During early B-cell development, functional pre-BCRs are expressed for a short period after productive IGH rearrangement, allowing progenitor cells to transition into the pool of mature peripheral B cells. Survival signals from the pre-BCRs are transduced by the immunoglobulin-α (Igα) and Igβ signaling chains and include activation of downstream kinases (eg, LYN, SYK, BTK, phosphatidylinositol-4,5-bisphosphate 3-kinase catalytic subunit δ)¹⁰  and transcriptional changes (eg, expression of B-cell CLL/lymphoma 6 [BCL6]) (see figure). Given the critical role of BTK for B-cell development and lymphomagenesis, BTK inhibitors have been extensively investigated. To date, ibrutinib is the only BTK inhibitor that is FDA-approved for treatment of mature B-cell lymphoproliferative malignancies, specifically mantle cell lymphoma, chronic lymphocytic leukemia, small lymphocytic lymphoma, and Waldenstrom macroglobulinemia.

To explore the functional role of BTK in ALL, Kim et al began their study by screening BTK expression and activity (autophosphorylation at residue Y223) in a panel of B-ALL cell lines. The results indicated activated BTK in BCR-ABL1⁺ and pre-BCR⁺ ALL cells; however, only pre-BCR⁺ cells were sensitive to ibrutinib at clinically relevant concentrations. Ibrutinib acted through the inhibition of cell proliferation rather than through the induction of apoptosis. The exclusive sensitivity of pre-BCR⁺ ALL led the investigators to further explore the effects of ibrutinib on the activity of the pre-BCR signaling cascade. These studies revealed that ibrutinib abrogates induced and autonomous pre-BCR signaling, resulting in reduced calcium release and suppression of AKT and its downstream targets, including FOXO transcription factors, ERK, and mTOR signaling pathways, in pre-BCR⁺ ALL cells.

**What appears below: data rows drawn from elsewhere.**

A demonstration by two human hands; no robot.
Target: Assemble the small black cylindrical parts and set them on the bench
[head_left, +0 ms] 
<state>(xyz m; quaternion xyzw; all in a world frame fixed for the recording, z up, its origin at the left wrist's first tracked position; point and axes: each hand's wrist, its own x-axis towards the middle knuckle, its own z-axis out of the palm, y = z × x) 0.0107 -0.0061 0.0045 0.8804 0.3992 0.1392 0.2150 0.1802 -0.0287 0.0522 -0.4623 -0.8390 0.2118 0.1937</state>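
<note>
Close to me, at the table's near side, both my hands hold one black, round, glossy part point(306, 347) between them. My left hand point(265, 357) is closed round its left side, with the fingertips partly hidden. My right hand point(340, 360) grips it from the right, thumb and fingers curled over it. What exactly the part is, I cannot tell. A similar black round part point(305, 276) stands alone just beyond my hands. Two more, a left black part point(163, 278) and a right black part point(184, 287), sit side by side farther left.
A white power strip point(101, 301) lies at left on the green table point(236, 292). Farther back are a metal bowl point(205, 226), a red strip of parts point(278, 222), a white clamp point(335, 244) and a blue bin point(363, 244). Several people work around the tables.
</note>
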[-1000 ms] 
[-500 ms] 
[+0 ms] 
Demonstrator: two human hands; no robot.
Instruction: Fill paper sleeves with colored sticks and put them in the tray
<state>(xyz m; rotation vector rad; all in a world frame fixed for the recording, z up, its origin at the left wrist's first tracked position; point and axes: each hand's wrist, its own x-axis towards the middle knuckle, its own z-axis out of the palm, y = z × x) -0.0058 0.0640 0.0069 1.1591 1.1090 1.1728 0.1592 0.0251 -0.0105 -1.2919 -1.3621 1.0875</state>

Kim et al, using gene expression profiling and western blot, observed that prolonged treatment with ibrutinib induces a feedback compensatory mechanism characterized by suppression of negative regulators (CD22, CD72, and PTPN6) and upregulation of downstream targets of BTK such as protein kinase C β. Similar results were previously reported for pre-BCR⁺/TCF3-PBX1⁺ ALL cells treated with the dual SRC/ABL kinase inhibitor dasatinib. A key defining feature of pre-BCR⁺ B-ALL is the constitutive expression of the transcription factor BCL6, which is induced following induction of pre-BCR signaling to sustain cell survival⁷ ; therefore, it is reasonable to expect reduced BCL6 expression upon treatment with ibrutinib, which was clearly demonstrated by the authors.

Because signals transduced by BTK regulate tissue homing, Kim et al explored the potential of ibrutinib to disrupt the interactions of leukemia cells with their microenvironment. Similar to its effects in mature B-cell malignancies, ibrutinib compromised the interactions of leukemic cells with their supportive microenvironments, as shown by the inhibited chemotaxis of ALL cells toward the chemokine C-X-C motif chemokine ligand 12 (CXCL12), independent of pre-BCR status (see figure).

Having characterized the mechanisms of action of ibrutinib in leukemic cells, Kim et al further investigated the importance of alternative targets for the activity of ibrutinib in pre-BCR⁺ ALL cells. Using CRISPR-Cas9–mediated genome editing, the authors nicely showed that both BTK and B-lymphocyte kinase are relevant targets of ibrutinib in pre-BCR⁺ ALL cells.

As a compelling follow-up to the FDA approval of ibrutinib for mature B-cell malignancies, these discoveries suggest that inhibition of pre-BCR signaling with BTK inhibitors may represent an effective therapeutic option for pre-BCR⁺ ALL patients. Kim et al provided another important step toward clinical translation by demonstrating that single-agent ibrutinib significantly prolonged survival in mouse xenografts models of pre-BCR⁺ ALL. Moreover, its combinations with conventional ALL chemotherapeutic agents, dexamethasone or vincristine, synergistically reduced viability and proliferation of pre-BCR⁺ ALL cells.

Overall, the work by Kim et al exploring new insights in the activity and mechanisms of actions of ibrutinib represents a significant therapeutic advance in ALL and provides a strong rationale for the clinical development in the ALL subset with functional pre-BCR expression. Establishment of diagnostic approaches to accurately detect pre-BCR⁺ B-ALL will help identify patients that may benefit from inhibition of pre-BCR signaling.